And sure enough, I eventually did, just as the pain of the contractions hit a point where "home" wasn't really comfortable anymore and I'd probably feel about the same at the hospital. So at 9PM, we loaded up and took off for Baptist. We get there at 9:15PM and run into my in-laws, who drove straight there from Cleveland - beating us to the hospital, and get checked in. By 10PM we make it to our Triage room where I was checked for the first time since Tuesday and was at 3cm and 80% effaced. I had thought, certainly, as long as I'd been laboring already and how painful it was becoming, I had to have been further than that - and felt some dismay. But the nurse kept telling me how great that was and how much work I'd done considering I was only 1cm and thick just two days before. From Triage, we are carted off to our Labor-Delivery-Recovery (LDR) room to settle in for the long-haul.

There, our nurse Amanda - whom we lovingly refer to as "girly" because that's what she called me... constantly... acquaints herself with us and gets me all set up and hooked up to an IV. I'm clearly dehydrated by this point and am grateful for what reviving that does, as well as getting hooked into the monitors which set the soundtrack for the evening - my sweet girl's heartbeat. By 11:45PM, I am checked again and am in the 4-5cm and nearly 100% effaced territory and really starting to feel weary.

Cliff holds my hand through every contraction, helping me to breathe through and focus. He feeds me ice chips and softly caresses my head. He is a saint. I ended up having our waiting-room patrons come in to visit in rounds, hoping that might pep me up for what's left to come. It's certainly a welcome reprieve, but every contraction hits harder than the previous and I'm not much company for those popping in. Somehow, I'm able to rest - even briefly - between contractions, which is such relief... but slowly that fades and there's no relief between contractions. And at that point, I knew I was ready for an epidural. I had been up since 5AM the previous morning with no naps and I couldn't imagine staying awake and in pain like that for an indefinite period of time.
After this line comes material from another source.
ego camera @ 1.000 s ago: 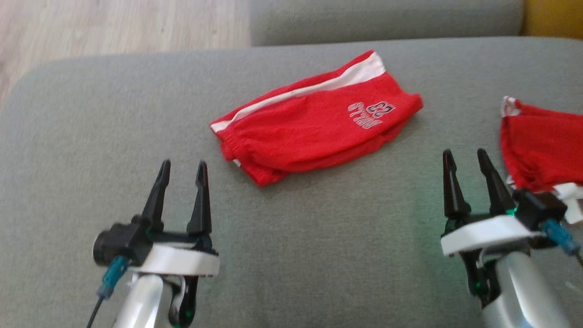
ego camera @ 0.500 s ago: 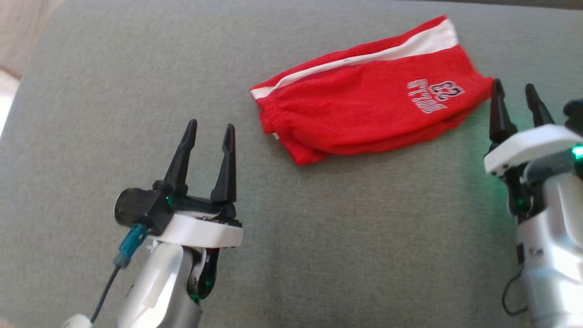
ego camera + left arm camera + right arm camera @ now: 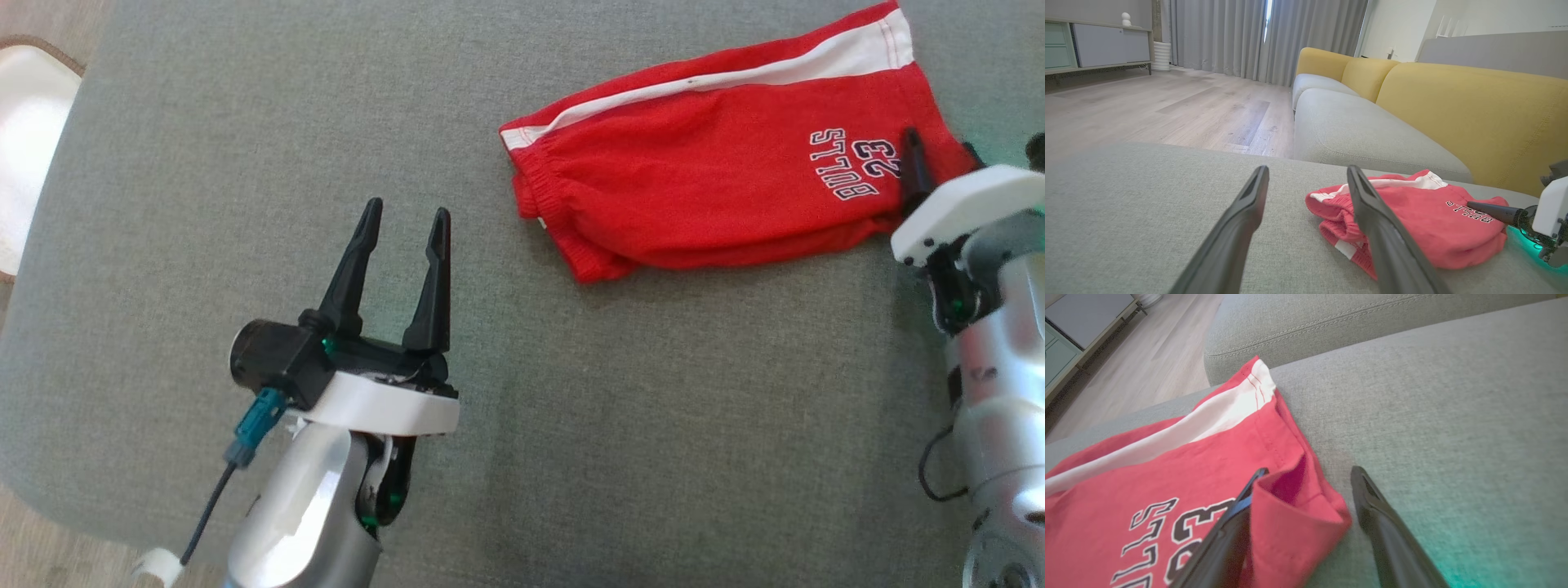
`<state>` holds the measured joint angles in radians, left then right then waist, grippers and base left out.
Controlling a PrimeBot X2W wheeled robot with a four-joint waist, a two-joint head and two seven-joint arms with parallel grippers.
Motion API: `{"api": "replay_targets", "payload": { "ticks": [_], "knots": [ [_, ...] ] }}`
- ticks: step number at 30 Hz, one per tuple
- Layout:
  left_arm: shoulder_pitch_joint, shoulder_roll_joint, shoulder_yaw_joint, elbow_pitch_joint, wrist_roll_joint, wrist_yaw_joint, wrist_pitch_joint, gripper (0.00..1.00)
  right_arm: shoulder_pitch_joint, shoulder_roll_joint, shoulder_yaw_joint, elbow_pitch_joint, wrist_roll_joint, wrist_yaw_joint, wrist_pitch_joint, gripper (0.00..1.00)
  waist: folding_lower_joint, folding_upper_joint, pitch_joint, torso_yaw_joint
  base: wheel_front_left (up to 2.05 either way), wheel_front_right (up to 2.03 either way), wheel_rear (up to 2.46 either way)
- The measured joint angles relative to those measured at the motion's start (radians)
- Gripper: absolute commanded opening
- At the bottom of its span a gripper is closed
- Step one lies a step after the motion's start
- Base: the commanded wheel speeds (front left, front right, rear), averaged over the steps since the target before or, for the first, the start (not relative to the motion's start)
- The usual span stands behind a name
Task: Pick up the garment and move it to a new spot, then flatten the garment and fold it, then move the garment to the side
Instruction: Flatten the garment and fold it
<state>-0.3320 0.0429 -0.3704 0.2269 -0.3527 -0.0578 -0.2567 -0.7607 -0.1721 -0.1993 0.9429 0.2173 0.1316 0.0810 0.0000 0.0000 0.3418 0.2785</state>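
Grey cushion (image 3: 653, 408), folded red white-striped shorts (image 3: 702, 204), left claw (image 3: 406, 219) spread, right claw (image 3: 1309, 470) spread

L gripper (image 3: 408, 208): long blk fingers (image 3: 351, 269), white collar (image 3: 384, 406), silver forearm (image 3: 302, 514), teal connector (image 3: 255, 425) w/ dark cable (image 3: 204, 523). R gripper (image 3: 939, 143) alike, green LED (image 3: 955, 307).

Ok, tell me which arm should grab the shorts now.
Right. The right claw, open, straddles a hem corner of the shorts; the left claw sits open over bare cushion, apart from them.
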Motion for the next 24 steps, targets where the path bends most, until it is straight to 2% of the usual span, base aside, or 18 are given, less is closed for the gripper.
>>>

I was nervous about the procedure, yes, and curiously anxious about the effects it would have on me and my laboring, and my postpartum experience with Virginia. But let me tell you, an epidural, in that moment and for the morning to come, was such such such a gift. They administered it at about 2:45AM and it was not anything close to horrible - for me, at least. It was unlike anything I'd ever felt before, but it felt good and right and I will never regret it forever. A little while after having it administered, I am checked again and am at 6cm with my bag of waters on the brink of breaking... or so we thought. Caveat: my goal was to make it to 5 or 6cm before deciding on an epidural... and without even knowing it, that goal came to light.

I manage to fall into a good sleep, feeling the pressure but not the pain of every contraction, and am awoken at 4:15AM and told my contractions have slowed and they'd like to break my bag of waters. I give my consent, they present what looks like a large plastic crochet hook, and what's done is done. Unfortunately, this doesn't get my contractions going again and I'm awoken, a little later, and am asked if they can administer Pitocin. Knowing at this point, I just want my baby in my arms and I've got an epidural (thus helping to cancel out the woes of Pitocin), I oblige and am put on a drip at 5AM. At 6AM I am checked again and am finally - wait, what? - at a real 6cm. Real, as in, the baby's head is dilating your cervix... not the bag of waters. Apparently that can happen and when my bag of waters broke, my dilitation receded and then came to when Virginia started making her way down the birth canal. That's good, I guess, but it doesn't quite feel like the progress we'd hoped for by that time.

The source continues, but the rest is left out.